Persistent infection with human papillomavirus (HPV) causes essentially pre-cancerous and cancer lesions in both men and women and also likely influences HPV transmission within sexual partners and thus is an important """"""""intermediate phenotype."""""""" To date, most efforts in etiological research of HPV have focused in women. Given that men are important in transmitting HPV to their female sexual partners along with the public health burden of genital warts and several cancers, understanding the natural history of HPV in men would benefit both men and women. The purpose of this study is to test the hypothesis that differences in host genes influence HPV persistence in men. Although the mechanism for HPV persistence is unknown, several studies implicate immune evasion, involving genetically mediated determinants of the host immune response. Genetic influences of HPV in women have been reported and we propose test this hypothesis in the context of men. Our collaborative team with investigators from UAB and Moffitt Cancer Center and Research Institute has the experience and expertise that provides a unique opportunity to evaluate the genetic effects with well- documented HPV infection outcomes in men. For this new investigation, we will draw upon data from 500 Caucasian men nested within the HPV infection in Men (HIM), the only multi-national prospective study of men, which consists of 4299 participants, 18-70 years residing in southern Florida, USA, Sao Paulo, Brazil and Cuernavaca, Mexico.

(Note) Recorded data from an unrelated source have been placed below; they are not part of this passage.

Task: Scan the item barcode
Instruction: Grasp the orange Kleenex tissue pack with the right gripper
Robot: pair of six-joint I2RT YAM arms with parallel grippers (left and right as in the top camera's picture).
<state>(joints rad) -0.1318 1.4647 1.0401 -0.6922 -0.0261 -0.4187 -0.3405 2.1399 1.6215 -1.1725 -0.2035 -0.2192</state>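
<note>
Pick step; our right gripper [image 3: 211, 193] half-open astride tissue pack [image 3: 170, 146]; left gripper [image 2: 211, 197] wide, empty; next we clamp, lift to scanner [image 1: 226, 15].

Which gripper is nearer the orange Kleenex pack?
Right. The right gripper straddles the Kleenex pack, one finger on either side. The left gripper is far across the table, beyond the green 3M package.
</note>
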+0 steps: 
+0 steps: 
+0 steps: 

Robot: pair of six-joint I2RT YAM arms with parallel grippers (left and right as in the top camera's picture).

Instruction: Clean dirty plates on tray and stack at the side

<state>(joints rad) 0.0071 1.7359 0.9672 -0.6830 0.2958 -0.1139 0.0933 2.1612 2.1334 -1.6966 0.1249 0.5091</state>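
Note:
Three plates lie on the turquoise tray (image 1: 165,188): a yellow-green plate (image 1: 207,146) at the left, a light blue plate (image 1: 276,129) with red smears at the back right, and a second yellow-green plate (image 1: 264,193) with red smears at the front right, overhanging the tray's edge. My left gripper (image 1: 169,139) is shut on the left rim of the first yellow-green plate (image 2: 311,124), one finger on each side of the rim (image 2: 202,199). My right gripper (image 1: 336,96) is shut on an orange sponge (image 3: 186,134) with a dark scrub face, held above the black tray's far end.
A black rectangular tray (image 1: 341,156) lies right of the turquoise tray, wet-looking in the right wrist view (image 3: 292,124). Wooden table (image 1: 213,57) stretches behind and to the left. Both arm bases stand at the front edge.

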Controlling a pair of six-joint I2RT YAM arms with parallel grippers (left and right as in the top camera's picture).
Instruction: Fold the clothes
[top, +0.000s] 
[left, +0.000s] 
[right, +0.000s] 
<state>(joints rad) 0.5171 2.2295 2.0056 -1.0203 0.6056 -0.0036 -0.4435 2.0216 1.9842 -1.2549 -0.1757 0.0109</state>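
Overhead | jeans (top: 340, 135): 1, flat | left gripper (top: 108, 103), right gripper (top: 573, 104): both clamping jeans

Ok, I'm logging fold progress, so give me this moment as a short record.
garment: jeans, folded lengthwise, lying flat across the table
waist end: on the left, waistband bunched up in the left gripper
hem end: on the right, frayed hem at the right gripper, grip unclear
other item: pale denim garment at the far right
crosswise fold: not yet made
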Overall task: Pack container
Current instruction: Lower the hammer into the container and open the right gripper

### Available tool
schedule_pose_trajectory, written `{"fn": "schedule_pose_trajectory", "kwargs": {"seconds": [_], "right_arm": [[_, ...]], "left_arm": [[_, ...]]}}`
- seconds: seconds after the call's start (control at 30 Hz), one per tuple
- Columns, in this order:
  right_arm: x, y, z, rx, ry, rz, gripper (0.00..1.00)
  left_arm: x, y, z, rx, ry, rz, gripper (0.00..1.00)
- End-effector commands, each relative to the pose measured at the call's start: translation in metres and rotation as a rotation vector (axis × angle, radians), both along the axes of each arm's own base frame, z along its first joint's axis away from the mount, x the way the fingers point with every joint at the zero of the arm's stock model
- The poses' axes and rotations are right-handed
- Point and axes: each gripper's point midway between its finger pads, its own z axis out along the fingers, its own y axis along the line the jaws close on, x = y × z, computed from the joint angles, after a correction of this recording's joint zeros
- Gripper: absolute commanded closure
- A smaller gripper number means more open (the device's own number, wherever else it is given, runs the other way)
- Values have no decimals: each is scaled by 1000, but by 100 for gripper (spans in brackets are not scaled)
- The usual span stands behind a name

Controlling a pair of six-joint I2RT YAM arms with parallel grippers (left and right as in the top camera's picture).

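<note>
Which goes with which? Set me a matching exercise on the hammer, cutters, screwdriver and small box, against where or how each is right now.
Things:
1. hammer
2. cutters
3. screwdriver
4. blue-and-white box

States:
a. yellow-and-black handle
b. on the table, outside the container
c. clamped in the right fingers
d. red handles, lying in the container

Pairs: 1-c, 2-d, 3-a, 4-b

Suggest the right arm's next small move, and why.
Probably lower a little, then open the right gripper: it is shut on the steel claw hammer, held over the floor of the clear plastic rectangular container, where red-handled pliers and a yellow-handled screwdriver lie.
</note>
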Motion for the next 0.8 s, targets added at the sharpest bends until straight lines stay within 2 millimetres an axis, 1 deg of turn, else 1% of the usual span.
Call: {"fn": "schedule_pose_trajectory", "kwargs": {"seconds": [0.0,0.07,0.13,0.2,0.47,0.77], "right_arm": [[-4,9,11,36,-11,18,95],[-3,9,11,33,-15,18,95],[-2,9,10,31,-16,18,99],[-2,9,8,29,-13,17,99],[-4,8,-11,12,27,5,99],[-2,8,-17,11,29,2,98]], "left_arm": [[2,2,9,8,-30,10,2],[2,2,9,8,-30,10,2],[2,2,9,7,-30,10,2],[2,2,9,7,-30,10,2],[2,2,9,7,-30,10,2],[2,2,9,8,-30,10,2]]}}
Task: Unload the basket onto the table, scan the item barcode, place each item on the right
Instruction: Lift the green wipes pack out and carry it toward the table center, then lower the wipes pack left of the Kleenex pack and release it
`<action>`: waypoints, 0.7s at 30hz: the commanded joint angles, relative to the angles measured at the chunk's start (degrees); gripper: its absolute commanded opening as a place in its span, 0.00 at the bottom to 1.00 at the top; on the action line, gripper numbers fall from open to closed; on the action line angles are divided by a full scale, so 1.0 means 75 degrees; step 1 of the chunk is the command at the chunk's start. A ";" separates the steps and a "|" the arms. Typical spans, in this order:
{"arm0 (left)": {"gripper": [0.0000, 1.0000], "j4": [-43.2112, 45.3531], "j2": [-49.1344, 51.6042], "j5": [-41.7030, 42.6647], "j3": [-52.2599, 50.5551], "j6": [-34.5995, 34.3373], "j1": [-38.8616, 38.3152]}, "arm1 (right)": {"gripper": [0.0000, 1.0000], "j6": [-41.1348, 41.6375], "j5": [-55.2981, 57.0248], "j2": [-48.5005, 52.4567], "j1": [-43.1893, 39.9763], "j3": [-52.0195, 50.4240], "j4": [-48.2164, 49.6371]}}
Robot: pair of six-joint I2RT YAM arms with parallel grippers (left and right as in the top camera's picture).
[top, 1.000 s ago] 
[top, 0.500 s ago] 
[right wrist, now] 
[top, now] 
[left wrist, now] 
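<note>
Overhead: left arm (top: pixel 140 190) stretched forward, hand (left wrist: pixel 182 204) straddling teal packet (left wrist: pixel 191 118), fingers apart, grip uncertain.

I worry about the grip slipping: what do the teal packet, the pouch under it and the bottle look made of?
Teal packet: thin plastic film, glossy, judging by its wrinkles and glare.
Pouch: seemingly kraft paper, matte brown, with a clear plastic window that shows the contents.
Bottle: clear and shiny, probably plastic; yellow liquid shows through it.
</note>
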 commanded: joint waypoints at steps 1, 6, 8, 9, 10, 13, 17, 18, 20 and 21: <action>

We will identify 250 individuals who cleared HPV16 within 6 months after acquisition and another set of 250 individuals in whom HPV16 has persisted for over 12 months and perform genotyping of variants in immune-related genes using the ImmunoChip ((~200,000 SNPs compiled from association studies of infectious and autoimmune diseases). We will perform a logistic regression type of genetic models to examine differential distribution of the genetic polymorphisms in the two groups, accounting for correlations of multiple co-infections with each HPV type as an individual outcome.
Three specific aims of the study are: 1) Extract genomic DNA from archived whole blood collected at the enrollment visit among 250 men with persistent (e 12 months) genital HPV 16 infection and 250 with transient (1x detection only) genital HPV 16;2) Genotype all 500 samples using the ImmunoChip array;and 3) Conduct statistical analyses to identify genetic variants associated with genital HPV 16 DNA clearance and persistence To our knowledge, this would be the first immunogenetic study of HPV infection outcome among men, to date. Any informative data from this study would fill in the gap of immunological effects with HPV pathogenesis in men and may help identify molecular signatures amenable to specific therapeutic approaches in men and their partners.
Our proposed immunogenetic study examining variants in immune-related genes will help explain the differential HPV infection and persistence/clearance outcomes, the intermediate phenotype necessary for cancer, in men. The findings from this research will advance our understanding of HPV infection and pathogenesis in men and judiciously allow individualized care, management and intervention of HPV infection outcome including genital cancer, according to their genetic makeup.